Qui catalyse la haine du peuple et des soldats, souillés de l’humiliation de la défaite:
"La vieille femme, qui avait entendu, restait béante. C’était, en effet, contre la vitre, une apparition de face cadavéreuse, les yeux éteints, les traits décomposés, les moustaches blêmies, dans cette angoisse dernière. Et la vieille, stupéfaite, tourna tout de suite le dos, s’en alla, avec un geste d’immense dédain.
— Ça, un empereur ! en voilà une bête !"
Maurice et Jean progressent dans la boue, au milieu du vice des autres soldats, dirigés par des généraux incapables même de les mener à l'ennemi. On marche, on marche, on marche, et jamais on ne se bat. Le personnage de Jean est comme un hommage à la terre, qui dans sa simple vertu, va détacher Maurice de l'influence vicieuse des autres soldats. C'est Jean, la Terre, et non la paysannerie, plutôt cupide bien que finalement patriote, qui fait l'objet d'éloges. L'armée elle-même est loin d'être décrite comme un rassemblement d'homme courageux soudés par l'amitié virile. Si l'on excepte Maurice, qui cherche dans son engagement, volontaire, une rédemption à ses fautes passées, les autres personnages, s'ils ont intégré l'armée plein de vices, ne changent pas. D'ailleurs, certains personnages deviennent plus mauvais au fil du récit (le personnage du chrétien).
On suit les mouvement, parfois compliqués, et long (trop longs) des troupes, qui marchent jour après jour, dans un sens puis dans l'autre, sans jamais combattre.
Puis, c'est la bataille. Les français sont vaincus, et l'armée déportée sur une presqu'île où elle meurt de faim, menacée aussi par la maladie, la pluie, et les chevaux (!), qui se déplacent par meutes, écrasant tout sur leur passage.
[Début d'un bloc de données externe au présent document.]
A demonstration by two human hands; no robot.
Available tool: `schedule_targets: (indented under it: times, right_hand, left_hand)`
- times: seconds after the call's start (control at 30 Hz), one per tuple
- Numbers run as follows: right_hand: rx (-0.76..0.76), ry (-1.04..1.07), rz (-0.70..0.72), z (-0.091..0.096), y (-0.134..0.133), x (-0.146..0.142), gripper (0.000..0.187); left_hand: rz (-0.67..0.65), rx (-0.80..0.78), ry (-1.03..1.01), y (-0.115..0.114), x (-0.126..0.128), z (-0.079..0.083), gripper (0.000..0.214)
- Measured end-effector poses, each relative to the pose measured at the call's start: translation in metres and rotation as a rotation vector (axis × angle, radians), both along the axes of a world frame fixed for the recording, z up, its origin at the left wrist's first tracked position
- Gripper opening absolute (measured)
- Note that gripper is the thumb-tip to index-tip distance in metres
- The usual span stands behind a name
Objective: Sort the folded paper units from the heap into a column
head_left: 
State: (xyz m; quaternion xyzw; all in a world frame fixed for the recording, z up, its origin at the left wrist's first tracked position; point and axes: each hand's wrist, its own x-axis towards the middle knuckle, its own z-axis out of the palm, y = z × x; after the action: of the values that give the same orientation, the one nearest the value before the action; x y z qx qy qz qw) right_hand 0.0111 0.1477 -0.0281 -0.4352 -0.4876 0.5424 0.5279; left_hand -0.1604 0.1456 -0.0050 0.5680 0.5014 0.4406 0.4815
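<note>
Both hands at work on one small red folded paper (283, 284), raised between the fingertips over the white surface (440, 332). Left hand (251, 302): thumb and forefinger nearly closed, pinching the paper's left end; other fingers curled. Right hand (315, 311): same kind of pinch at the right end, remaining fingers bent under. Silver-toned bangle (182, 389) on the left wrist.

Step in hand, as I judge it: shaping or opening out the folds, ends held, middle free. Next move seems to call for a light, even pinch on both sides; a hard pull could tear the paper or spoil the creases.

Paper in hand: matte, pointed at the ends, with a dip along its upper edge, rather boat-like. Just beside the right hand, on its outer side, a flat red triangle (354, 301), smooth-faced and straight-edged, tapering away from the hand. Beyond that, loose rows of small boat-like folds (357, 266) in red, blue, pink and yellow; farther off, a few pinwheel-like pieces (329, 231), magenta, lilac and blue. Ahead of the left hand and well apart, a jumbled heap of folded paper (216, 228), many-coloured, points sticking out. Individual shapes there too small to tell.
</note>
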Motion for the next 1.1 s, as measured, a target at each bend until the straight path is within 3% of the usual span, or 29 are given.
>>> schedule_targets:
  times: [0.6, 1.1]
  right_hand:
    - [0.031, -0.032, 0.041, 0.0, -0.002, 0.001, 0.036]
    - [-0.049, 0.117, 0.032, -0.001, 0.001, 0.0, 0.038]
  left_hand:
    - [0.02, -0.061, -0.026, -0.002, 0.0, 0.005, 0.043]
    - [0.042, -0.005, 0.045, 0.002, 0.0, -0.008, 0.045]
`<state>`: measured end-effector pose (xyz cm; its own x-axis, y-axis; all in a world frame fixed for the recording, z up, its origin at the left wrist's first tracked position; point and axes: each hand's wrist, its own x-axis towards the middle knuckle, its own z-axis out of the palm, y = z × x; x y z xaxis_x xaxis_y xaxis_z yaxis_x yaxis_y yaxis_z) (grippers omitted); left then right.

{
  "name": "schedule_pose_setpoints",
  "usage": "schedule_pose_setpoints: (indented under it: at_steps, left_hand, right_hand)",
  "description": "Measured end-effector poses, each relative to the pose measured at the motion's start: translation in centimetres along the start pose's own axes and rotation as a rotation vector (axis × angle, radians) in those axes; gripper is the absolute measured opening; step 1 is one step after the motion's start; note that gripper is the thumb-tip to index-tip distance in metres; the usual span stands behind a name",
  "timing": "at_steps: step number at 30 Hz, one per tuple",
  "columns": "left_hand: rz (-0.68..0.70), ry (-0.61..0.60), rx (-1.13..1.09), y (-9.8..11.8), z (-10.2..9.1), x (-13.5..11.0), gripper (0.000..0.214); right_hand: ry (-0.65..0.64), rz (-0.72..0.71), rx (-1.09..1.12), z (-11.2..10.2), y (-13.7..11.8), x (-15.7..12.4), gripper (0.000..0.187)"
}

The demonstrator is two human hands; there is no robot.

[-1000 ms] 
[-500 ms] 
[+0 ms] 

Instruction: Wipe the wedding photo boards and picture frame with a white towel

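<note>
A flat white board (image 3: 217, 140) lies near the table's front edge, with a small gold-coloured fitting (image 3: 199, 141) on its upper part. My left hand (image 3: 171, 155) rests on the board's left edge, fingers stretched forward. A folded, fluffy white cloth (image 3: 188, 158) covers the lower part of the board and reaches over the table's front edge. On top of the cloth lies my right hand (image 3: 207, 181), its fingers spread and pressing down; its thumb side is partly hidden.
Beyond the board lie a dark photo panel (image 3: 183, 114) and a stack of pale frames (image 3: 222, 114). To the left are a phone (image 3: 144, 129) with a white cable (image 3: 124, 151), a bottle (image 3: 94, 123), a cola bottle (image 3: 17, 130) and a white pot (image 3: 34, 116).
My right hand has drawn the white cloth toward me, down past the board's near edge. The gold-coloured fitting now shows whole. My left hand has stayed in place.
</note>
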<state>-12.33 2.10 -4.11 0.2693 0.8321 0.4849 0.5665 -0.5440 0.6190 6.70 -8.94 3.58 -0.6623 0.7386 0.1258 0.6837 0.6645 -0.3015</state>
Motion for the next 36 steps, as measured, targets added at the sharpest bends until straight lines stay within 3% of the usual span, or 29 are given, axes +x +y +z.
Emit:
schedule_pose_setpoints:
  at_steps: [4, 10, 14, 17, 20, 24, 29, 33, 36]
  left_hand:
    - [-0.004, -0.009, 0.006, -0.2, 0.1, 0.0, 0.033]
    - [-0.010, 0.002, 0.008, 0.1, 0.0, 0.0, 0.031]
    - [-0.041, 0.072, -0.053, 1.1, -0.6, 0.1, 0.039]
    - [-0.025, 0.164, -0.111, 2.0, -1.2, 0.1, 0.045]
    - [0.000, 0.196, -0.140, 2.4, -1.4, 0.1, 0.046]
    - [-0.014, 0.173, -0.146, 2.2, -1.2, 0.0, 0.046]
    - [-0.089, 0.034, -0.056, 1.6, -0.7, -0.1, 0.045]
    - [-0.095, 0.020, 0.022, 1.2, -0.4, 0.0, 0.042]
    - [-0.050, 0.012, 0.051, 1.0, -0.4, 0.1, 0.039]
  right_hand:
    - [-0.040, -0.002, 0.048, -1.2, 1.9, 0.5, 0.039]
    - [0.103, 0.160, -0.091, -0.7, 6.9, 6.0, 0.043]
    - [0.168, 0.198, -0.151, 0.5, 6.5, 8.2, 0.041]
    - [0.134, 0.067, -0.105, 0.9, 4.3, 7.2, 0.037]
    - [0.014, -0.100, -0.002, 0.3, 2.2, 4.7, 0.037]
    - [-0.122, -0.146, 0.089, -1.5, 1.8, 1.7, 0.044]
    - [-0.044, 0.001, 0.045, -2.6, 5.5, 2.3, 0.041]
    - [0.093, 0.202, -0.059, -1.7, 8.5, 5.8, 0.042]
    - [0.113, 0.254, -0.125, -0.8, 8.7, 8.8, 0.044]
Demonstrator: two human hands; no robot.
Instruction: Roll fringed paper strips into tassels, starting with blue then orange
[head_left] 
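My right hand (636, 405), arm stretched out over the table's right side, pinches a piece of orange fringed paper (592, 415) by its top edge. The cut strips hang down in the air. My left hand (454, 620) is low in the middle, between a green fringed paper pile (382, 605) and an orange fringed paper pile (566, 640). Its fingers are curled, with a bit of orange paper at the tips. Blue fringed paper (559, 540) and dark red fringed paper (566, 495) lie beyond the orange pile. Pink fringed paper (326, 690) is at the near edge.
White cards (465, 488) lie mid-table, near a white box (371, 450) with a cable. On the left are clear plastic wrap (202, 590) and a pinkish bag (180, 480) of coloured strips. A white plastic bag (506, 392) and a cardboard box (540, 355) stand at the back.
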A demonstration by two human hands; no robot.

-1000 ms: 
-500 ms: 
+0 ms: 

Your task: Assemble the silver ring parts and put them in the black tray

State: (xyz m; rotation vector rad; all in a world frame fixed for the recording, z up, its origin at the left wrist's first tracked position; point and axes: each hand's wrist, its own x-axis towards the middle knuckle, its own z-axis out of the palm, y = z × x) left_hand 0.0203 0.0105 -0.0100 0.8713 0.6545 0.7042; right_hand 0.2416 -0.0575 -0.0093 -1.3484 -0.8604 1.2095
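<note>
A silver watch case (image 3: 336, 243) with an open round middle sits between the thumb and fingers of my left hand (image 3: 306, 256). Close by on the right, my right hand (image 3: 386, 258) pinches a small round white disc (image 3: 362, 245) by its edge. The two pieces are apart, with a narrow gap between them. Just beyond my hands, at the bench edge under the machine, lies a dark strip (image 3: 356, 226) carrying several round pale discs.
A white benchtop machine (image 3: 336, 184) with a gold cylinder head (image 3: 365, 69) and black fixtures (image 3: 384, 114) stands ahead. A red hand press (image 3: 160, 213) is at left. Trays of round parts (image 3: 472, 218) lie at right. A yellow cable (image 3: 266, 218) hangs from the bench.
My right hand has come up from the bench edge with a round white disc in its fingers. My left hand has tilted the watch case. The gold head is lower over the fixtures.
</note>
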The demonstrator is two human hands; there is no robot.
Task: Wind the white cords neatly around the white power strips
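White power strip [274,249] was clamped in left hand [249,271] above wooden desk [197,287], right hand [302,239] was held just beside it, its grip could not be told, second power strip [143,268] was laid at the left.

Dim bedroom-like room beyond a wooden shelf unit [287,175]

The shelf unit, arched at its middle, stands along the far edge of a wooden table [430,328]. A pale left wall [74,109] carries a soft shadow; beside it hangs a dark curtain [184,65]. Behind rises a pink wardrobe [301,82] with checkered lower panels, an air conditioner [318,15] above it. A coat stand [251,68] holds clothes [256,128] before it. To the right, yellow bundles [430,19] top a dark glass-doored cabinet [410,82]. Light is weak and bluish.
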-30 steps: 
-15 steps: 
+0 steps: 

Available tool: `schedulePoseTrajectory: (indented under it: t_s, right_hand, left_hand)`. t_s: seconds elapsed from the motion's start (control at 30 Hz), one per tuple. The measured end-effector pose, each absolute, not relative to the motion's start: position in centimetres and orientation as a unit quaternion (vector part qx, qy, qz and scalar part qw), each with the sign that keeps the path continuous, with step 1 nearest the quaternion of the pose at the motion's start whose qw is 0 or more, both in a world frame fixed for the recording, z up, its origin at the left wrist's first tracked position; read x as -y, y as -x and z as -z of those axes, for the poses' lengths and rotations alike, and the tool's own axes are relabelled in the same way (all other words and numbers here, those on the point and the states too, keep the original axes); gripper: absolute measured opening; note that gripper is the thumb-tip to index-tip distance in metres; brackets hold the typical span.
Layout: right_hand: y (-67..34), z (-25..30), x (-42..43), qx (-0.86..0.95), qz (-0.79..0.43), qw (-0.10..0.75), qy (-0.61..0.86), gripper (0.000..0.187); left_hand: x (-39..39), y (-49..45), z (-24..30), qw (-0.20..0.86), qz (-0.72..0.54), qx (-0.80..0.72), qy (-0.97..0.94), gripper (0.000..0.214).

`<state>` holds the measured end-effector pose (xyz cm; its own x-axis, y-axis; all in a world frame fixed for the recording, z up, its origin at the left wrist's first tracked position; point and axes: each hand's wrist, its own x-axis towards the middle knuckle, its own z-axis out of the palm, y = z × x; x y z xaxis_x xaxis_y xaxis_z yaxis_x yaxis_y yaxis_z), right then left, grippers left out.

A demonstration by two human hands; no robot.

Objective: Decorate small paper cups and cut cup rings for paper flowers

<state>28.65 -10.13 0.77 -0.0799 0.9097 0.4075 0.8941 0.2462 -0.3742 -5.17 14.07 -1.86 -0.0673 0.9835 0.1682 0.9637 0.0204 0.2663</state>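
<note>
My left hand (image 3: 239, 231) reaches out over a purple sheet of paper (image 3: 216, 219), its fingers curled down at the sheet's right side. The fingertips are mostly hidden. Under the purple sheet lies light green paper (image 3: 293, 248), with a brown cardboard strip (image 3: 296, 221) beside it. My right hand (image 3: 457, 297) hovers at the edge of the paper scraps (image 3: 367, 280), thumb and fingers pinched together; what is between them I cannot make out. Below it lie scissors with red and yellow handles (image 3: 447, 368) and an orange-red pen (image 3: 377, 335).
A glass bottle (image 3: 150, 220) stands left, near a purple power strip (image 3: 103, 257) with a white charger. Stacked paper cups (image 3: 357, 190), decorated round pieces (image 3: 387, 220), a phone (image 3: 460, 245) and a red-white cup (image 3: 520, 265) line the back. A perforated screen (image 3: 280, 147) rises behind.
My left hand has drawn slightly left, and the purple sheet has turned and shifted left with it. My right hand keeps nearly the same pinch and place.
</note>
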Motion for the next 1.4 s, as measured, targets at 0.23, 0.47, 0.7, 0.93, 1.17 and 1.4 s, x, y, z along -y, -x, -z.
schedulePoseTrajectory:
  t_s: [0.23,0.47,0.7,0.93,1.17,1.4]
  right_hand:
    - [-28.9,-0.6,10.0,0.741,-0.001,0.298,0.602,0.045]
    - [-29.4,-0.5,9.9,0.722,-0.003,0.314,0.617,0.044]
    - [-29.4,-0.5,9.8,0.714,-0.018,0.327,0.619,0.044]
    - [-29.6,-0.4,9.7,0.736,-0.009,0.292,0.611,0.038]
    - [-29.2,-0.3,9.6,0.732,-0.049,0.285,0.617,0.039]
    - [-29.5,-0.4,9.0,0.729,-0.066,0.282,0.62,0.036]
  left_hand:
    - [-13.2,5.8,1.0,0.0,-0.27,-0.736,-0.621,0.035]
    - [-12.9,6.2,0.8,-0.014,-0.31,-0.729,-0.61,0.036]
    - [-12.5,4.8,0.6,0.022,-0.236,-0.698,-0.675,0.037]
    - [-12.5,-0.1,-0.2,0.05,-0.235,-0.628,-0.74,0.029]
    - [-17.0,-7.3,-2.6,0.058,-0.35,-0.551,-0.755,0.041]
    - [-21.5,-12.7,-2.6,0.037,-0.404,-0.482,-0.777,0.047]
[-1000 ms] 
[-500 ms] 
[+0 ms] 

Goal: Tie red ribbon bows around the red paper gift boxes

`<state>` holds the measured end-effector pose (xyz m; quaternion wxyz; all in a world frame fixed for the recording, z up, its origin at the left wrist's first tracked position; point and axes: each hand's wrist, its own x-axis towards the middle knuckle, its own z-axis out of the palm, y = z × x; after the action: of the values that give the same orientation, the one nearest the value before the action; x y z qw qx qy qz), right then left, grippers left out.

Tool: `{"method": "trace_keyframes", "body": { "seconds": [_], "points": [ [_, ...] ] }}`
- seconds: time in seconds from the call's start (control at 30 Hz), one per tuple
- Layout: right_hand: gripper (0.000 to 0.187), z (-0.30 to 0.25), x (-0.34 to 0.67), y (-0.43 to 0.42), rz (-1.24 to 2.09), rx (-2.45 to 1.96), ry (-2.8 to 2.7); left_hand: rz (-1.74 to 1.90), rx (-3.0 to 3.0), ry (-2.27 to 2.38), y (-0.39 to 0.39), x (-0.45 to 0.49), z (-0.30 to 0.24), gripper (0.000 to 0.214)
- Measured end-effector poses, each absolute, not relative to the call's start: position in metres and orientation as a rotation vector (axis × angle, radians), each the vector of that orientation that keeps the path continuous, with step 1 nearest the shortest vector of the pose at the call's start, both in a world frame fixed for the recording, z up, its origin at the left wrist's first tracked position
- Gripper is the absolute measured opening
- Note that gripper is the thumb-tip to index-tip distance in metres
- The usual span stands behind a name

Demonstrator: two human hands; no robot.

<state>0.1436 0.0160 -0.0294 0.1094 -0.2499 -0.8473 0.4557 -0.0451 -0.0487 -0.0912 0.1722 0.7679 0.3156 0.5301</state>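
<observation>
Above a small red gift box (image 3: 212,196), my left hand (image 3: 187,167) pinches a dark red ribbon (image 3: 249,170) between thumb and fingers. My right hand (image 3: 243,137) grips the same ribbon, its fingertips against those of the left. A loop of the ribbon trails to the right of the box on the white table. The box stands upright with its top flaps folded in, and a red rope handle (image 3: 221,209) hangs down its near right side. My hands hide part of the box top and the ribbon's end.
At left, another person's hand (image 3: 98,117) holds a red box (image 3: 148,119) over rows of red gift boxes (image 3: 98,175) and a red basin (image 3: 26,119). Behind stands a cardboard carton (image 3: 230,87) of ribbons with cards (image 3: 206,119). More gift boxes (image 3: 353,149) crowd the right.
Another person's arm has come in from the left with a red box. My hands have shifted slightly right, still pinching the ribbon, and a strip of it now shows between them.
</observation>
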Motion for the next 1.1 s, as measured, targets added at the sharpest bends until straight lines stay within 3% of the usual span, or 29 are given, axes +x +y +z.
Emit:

Finalement, les personnages s'en sortent. Fin de roman? Non, c'est la Commune, événement mythique, qui, contrairement à la guerre en elle-même, est traité assez rapidement (un cinquième du roman peut-être). Nos deux amis se trouvent engagés dans des camps opposés: Jean, chez les Versaillais, en a assez de la guerre, et veut la paix, l'ordre. Maurice, dans la Commune, est dégoûté de la bassesse des hommes, et surtout de leurs dirigeants, de l'injustice de la société. Il veut tout raser, et même incendier Paris s'il le faut, afin de bâtir un société nouvelle, sur des bases saines. Mais les Versaillais gagnant, Jean tue, sans l'avoir reconnu, Maurice. Jean s'en va, seul, avec l'espoir d'une France à reconstruire.
PS: opinion intéressante sur les francs-tireurs, décrits ici comme des quasi-brigands, faisant la guerre tout de même, dans une représentation assez éloignée de l'image héroïque qu'on nous en donne habituellement.
"Alors, pendant qu’on revenait vers le camp, Maurice songea à ces compagnies franches, sur lesquelles on avait fondé tant d’espérances, et qui déjà, de partout, soulevaient des plaintes. Elles devaient faire la guerre d’embuscade, attendre l’ennemi derrière les haies, le harceler, lui tuer ses sentinelles, tenir les bois d’où pas un Prussien ne sortirait. Et, à la vérité, elles étaient en train de devenir la terreur des paysans, qu’elles défendaient mal et dont elles ravageaient les champs. Par exécration du service militaire régulier, tous les déclassés se hâtaient d’en faire partie, heureux d’échapper à la discipline, de battre les buissons comme des bandits en goguette, dormant et godaillant au hasard des routes. Dans certaines de ces compagnies, le recrutement fut vraiment déplorable."
Ils sont là dans ce que j'estime l'un des meilleurs passages du livre, celui de la parodie de procès de l'espion, passage violent, drôle, cynique.